== WORK REQUIRED ==
Below are the records; extract from them the line containing "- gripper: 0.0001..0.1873" to the line containing "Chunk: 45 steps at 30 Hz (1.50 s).", both lines included, exactly and with no pictures.
== EXTRACTED MATERIAL ==
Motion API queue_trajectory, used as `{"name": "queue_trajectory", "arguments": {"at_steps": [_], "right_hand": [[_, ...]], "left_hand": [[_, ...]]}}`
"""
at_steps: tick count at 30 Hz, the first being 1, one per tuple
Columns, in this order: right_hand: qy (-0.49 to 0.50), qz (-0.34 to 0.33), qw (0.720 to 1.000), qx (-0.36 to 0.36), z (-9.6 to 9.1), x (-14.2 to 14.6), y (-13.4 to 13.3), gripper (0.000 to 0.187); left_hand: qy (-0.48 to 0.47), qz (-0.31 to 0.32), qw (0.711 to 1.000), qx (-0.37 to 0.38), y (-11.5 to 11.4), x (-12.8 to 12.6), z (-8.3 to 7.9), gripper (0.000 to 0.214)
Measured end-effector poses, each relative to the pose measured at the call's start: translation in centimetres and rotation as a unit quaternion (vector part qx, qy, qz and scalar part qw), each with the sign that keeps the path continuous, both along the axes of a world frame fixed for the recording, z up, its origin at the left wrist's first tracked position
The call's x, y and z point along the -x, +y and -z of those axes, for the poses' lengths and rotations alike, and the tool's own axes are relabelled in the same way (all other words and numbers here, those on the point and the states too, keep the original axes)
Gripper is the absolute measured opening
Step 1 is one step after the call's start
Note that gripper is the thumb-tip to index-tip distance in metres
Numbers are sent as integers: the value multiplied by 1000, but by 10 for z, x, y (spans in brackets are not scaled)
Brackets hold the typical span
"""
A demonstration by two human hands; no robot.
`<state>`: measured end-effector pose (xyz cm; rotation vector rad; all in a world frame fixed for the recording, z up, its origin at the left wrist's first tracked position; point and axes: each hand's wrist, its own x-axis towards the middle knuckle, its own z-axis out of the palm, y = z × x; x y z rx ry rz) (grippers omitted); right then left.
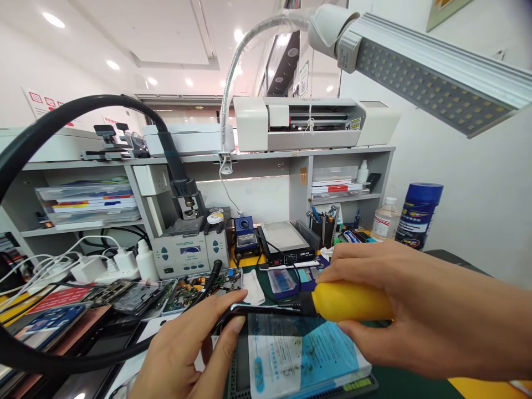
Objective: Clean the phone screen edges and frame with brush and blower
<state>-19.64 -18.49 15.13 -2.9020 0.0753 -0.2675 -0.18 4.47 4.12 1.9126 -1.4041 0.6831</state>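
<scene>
My left hand (195,343) pinches a thin, dark phone (266,309) between thumb and fingers. The phone is seen nearly edge-on, its shiny rim facing me. In my right hand (386,310) is a yellow-handled brush (351,301), my fingers wrapped around its thick handle. Its dark bristle end meets the right part of the phone's edge; the exact contact is hard to make out. Below the phone lies a blue and white printed packet (307,354), resting on a dark, perforated-edged device.
A hot-air rework station (189,255) stands behind, its black hose (54,363) looping along the left. Phones and circuit boards (191,293) crowd the left side. A heating plate (286,238), a clear bottle (384,219) and a blue spray can (419,216) stand behind. An LED lamp (432,83) hangs overhead.
</scene>
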Motion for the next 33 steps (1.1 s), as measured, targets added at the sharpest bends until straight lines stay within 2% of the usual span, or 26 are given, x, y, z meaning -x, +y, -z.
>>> {"name": "queue_trajectory", "arguments": {"at_steps": [11,20,29,33], "right_hand": [[3,-2,1000,1,-2,0,-2,6],[-1,-12,1000,4,-5,-1,2,10],[11,-11,1000,9,-7,0,2,11],[14,-1,1000,0,-5,2,-1,10]], "left_hand": [[-14,4,1000,8,-1,-1,-2,31],[-21,21,999,13,-2,-2,-3,31],[-24,20,1000,-2,-3,-3,-4,31],[8,-2,1000,22,-3,0,-1,28]]}}
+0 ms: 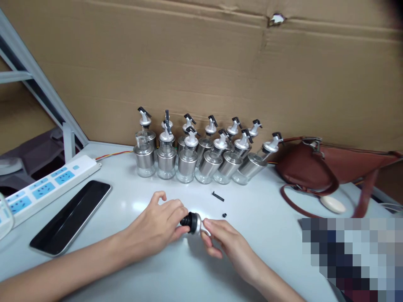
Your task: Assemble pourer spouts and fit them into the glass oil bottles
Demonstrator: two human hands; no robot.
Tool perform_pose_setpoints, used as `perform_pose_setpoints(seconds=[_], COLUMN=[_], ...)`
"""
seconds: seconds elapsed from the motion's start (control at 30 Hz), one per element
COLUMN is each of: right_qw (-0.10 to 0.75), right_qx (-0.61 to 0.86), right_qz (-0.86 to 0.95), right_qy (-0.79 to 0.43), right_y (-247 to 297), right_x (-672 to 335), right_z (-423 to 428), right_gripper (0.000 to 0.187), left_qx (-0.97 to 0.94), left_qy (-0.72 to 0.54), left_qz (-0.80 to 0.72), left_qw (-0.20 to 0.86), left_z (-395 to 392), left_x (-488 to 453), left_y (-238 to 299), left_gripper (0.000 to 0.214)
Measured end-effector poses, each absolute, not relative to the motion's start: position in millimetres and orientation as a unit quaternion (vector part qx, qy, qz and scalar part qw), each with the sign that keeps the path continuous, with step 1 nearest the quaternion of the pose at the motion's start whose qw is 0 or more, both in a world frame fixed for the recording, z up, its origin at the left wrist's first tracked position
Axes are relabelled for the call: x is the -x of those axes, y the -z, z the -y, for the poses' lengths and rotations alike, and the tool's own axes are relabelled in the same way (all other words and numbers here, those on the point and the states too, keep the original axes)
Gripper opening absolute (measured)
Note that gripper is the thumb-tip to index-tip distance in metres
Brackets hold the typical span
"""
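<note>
Between my two hands, just above the table, lies a bottle pourer spout (195, 223) turned on its side. My left hand (163, 222) pinches its black ribbed stopper end, with the index finger raised apart from the rest. My right hand (225, 239) grips the silver spout end between thumb and fingers. A small black lever (218, 196) and a tiny black cap (224, 215) rest on the table beyond my right hand. Behind them stand several glass oil bottles (187, 165) with steel bands, each topped by a silver pourer with a black lever.
At the left are a black phone (71, 216) and a white power strip (47, 188). A brown leather bag (308, 165) and a pale oval object (333, 204) lie at the right. Cardboard (157, 63) forms the back wall. A blurred-out patch covers the lower right corner.
</note>
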State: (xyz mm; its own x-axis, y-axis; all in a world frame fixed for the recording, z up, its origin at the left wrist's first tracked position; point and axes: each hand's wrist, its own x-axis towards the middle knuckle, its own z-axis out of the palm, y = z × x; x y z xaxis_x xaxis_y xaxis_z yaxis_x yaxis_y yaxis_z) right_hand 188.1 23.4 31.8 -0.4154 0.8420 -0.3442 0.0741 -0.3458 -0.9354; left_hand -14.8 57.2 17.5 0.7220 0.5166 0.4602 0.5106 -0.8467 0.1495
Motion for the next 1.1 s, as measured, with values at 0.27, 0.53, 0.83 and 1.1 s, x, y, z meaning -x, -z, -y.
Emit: perform_pose_setpoints(seconds=[0.27, 0.53, 0.83, 1.1], right_qw=[0.290, 0.213, 0.272, 0.272], right_qx=[0.468, 0.464, 0.461, 0.446], right_qz=[0.728, 0.821, 0.781, 0.790], right_qy=[-0.408, -0.255, -0.321, -0.321], right_y=[-34, -17, -9, -11], right_x=[-192, -186, -188, -188], right_z=[-19, -14, -16, -15], right_gripper=[0.037, 0.028, 0.018, 0.017], left_qx=[-0.878, -0.871, -0.917, -0.951], left_qy=[-0.185, -0.102, -0.174, -0.069], left_qz=[-0.419, -0.478, -0.336, -0.276], left_qw=[0.136, 0.050, 0.127, 0.124], left_z=[-72, -96, -70, -61], left_x=[18, 25, 16, 13], left_y=[-31, -19, -27, -25], left_gripper=[0.036, 0.022, 0.037, 0.013])
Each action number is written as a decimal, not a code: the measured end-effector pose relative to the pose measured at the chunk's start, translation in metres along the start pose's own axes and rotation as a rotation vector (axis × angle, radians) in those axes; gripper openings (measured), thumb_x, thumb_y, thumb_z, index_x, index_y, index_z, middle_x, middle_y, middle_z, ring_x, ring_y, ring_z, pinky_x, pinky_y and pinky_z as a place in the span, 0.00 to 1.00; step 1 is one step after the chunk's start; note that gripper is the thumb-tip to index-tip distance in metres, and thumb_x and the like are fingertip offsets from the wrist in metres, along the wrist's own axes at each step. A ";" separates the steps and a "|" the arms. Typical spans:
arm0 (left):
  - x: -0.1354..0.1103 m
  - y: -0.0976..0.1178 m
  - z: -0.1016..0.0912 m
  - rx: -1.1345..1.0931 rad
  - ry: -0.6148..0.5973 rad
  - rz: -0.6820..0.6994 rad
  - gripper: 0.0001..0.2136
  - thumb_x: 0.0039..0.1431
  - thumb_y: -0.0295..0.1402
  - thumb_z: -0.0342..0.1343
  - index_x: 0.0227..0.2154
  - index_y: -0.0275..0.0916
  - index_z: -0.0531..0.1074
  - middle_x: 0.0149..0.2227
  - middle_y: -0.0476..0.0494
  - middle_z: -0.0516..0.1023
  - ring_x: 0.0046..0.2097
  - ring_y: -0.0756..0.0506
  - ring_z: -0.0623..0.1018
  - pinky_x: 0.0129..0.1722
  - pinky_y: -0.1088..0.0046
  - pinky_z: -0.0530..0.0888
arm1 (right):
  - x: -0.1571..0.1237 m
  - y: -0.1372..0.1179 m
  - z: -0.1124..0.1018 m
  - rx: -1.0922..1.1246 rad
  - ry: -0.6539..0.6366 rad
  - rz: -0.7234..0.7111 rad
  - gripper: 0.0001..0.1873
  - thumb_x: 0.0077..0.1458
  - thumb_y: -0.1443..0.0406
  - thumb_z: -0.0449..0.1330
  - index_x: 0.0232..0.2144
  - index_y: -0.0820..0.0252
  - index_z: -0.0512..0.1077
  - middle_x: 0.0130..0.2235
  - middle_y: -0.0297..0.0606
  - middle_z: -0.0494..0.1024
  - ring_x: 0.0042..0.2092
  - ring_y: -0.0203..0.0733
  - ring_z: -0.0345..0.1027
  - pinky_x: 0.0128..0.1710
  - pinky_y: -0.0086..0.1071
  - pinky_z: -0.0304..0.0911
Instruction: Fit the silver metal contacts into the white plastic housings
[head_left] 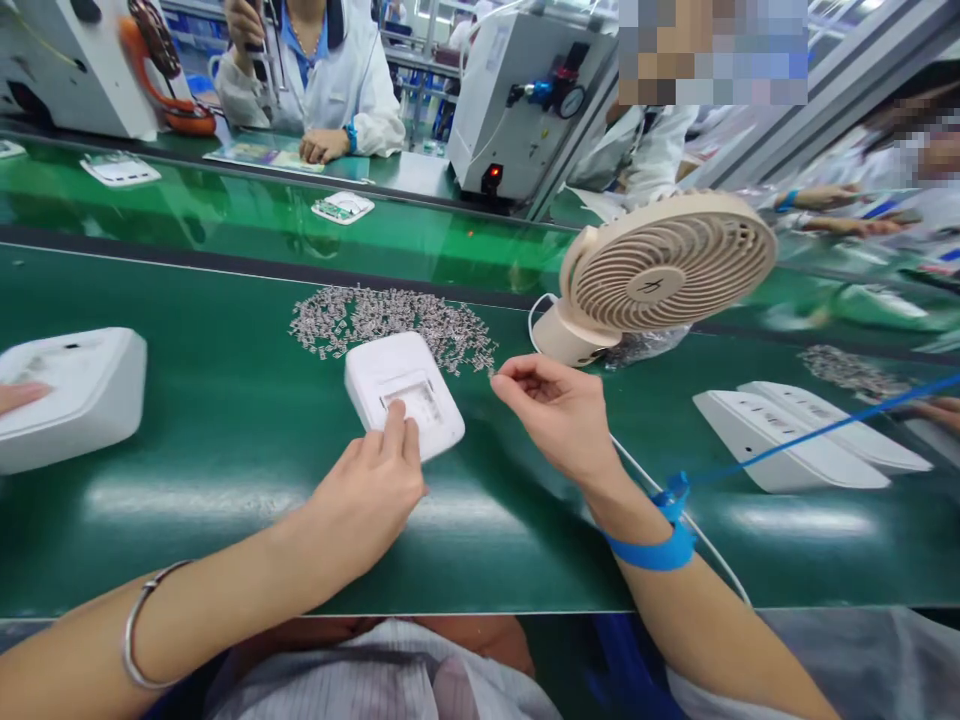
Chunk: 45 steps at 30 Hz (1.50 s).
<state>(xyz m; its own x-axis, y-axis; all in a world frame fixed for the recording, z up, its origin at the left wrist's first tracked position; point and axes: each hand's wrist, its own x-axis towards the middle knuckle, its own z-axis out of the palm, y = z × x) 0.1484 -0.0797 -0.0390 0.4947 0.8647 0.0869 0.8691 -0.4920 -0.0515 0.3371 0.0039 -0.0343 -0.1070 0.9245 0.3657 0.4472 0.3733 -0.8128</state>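
A white plastic housing (pixel 375 373) with a rectangular recess lies on the green work surface in front of me. My left hand (pixel 382 470) grips its near side, the index fingertip at the recess and the thumb hidden. Just to the right, my right hand (pixel 555 405) is closed in a pinch, thumb against forefinger. A tiny metal clip (pixel 492 373) seems to show at its fingertips, though its shape is hard to make out. Behind the housing spreads a pile of small metal clips (pixel 390 312). A blue wrist strap (pixel 656 545) circles my right wrist.
A beige fan (pixel 667 270) stands beyond my right hand, its white cable running toward me. More white housings lie at left (pixel 97 400) and right (pixel 795 440); another person's fingers (pixel 22 395) touch the left one. A blue cord (pixel 825 428) crosses the right side. Across the line sits a co-worker (pixel 322 90).
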 end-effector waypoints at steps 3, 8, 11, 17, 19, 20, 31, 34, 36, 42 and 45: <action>0.000 0.011 0.008 -0.102 0.169 0.129 0.21 0.58 0.31 0.49 0.52 0.21 0.61 0.53 0.25 0.67 0.48 0.40 0.73 0.42 0.69 0.71 | -0.013 -0.010 0.010 0.024 -0.113 -0.055 0.05 0.50 0.68 0.56 0.24 0.59 0.69 0.25 0.33 0.71 0.28 0.34 0.63 0.28 0.29 0.62; -0.003 0.018 0.004 0.072 0.309 0.166 0.19 0.62 0.32 0.44 0.52 0.24 0.63 0.52 0.29 0.70 0.44 0.42 0.74 0.39 0.67 0.69 | -0.020 -0.005 0.023 -0.067 -0.170 -0.209 0.06 0.52 0.70 0.55 0.27 0.58 0.71 0.38 0.40 0.74 0.41 0.39 0.69 0.41 0.34 0.65; -0.003 0.020 0.002 0.145 0.306 0.071 0.17 0.61 0.34 0.46 0.48 0.27 0.68 0.49 0.35 0.74 0.46 0.40 0.73 0.41 0.65 0.68 | -0.017 0.002 0.028 -0.124 -0.205 -0.283 0.07 0.54 0.71 0.54 0.28 0.59 0.71 0.40 0.42 0.73 0.42 0.40 0.69 0.41 0.34 0.65; -0.002 0.022 0.006 0.137 0.335 0.041 0.14 0.61 0.34 0.46 0.45 0.32 0.70 0.49 0.34 0.73 0.48 0.39 0.71 0.45 0.64 0.65 | -0.010 0.002 0.029 -0.220 -0.228 -0.384 0.08 0.54 0.71 0.52 0.27 0.59 0.70 0.33 0.39 0.71 0.35 0.38 0.66 0.35 0.32 0.65; -0.002 0.022 0.006 0.132 0.315 0.042 0.15 0.60 0.35 0.47 0.45 0.31 0.69 0.49 0.33 0.72 0.49 0.39 0.71 0.46 0.64 0.64 | -0.009 0.001 0.027 -0.204 -0.276 -0.376 0.08 0.55 0.71 0.52 0.28 0.59 0.70 0.34 0.39 0.70 0.35 0.37 0.66 0.34 0.31 0.64; -0.002 0.022 0.006 0.130 0.309 0.043 0.16 0.60 0.35 0.47 0.46 0.30 0.69 0.50 0.33 0.72 0.49 0.39 0.71 0.46 0.64 0.64 | -0.010 0.001 0.026 -0.198 -0.290 -0.373 0.08 0.55 0.71 0.52 0.28 0.59 0.70 0.34 0.39 0.70 0.35 0.36 0.66 0.34 0.31 0.64; 0.004 0.022 0.006 0.161 0.281 0.021 0.18 0.61 0.37 0.46 0.47 0.28 0.68 0.52 0.30 0.70 0.47 0.40 0.73 0.45 0.65 0.64 | -0.018 -0.003 0.037 -0.294 -0.173 -0.320 0.07 0.53 0.71 0.52 0.25 0.58 0.66 0.32 0.39 0.69 0.33 0.39 0.65 0.33 0.33 0.63; 0.005 0.022 0.007 0.167 0.273 0.018 0.17 0.61 0.36 0.46 0.47 0.28 0.68 0.52 0.29 0.71 0.46 0.40 0.74 0.45 0.65 0.64 | -0.019 -0.002 0.037 -0.284 -0.176 -0.323 0.07 0.53 0.71 0.52 0.24 0.58 0.66 0.32 0.39 0.70 0.34 0.39 0.65 0.33 0.33 0.63; 0.005 0.022 0.007 0.175 0.287 0.019 0.17 0.61 0.36 0.45 0.45 0.29 0.69 0.51 0.29 0.72 0.46 0.41 0.74 0.44 0.66 0.64 | -0.019 -0.001 0.036 -0.288 -0.173 -0.339 0.07 0.53 0.71 0.52 0.25 0.58 0.66 0.33 0.40 0.70 0.35 0.40 0.66 0.34 0.34 0.64; 0.006 0.021 0.007 0.202 0.304 0.036 0.15 0.62 0.35 0.44 0.43 0.31 0.70 0.52 0.32 0.71 0.44 0.42 0.74 0.43 0.66 0.64 | -0.022 0.000 0.038 -0.317 -0.131 -0.361 0.08 0.54 0.71 0.52 0.26 0.60 0.68 0.34 0.42 0.72 0.35 0.40 0.68 0.34 0.35 0.65; 0.006 0.021 0.007 0.199 0.299 0.034 0.15 0.61 0.36 0.45 0.43 0.30 0.70 0.51 0.30 0.71 0.44 0.41 0.74 0.42 0.66 0.63 | -0.022 -0.001 0.037 -0.264 -0.132 -0.333 0.07 0.53 0.71 0.53 0.26 0.60 0.69 0.34 0.42 0.73 0.36 0.40 0.68 0.35 0.35 0.66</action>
<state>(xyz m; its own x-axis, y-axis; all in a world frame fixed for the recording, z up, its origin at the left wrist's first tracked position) 0.1696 -0.0839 -0.0463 0.5278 0.7655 0.3679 0.8491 -0.4655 -0.2497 0.3065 -0.0138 -0.0584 -0.3879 0.7656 0.5132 0.5786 0.6357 -0.5110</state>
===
== ANSWER FOR THE TASK ==
  - gripper: 0.0001..0.1873
  - thumb_x: 0.0077..0.1458
  - thumb_y: -0.1443..0.0406
  - thumb_z: -0.0449..0.1330
  - index_x: 0.0232..0.2144
  - index_y: -0.0820..0.0252
  - index_z: -0.0512..0.1077
  - middle_x: 0.0130..0.2235
  - middle_y: -0.0297..0.0606
  - middle_z: -0.0494..0.1024
  - ring_x: 0.0042..0.2092
  - ring_y: -0.0203..0.0733
  - ring_z: -0.0345..0.1027
  - pinky_x: 0.0128..0.1710
  - pinky_y: -0.0086..0.1071
  - pinky_z: -0.0304..0.0911
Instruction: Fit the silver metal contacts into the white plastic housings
[head_left] 
Chunk: 45 steps at 30 Hz (1.50 s).

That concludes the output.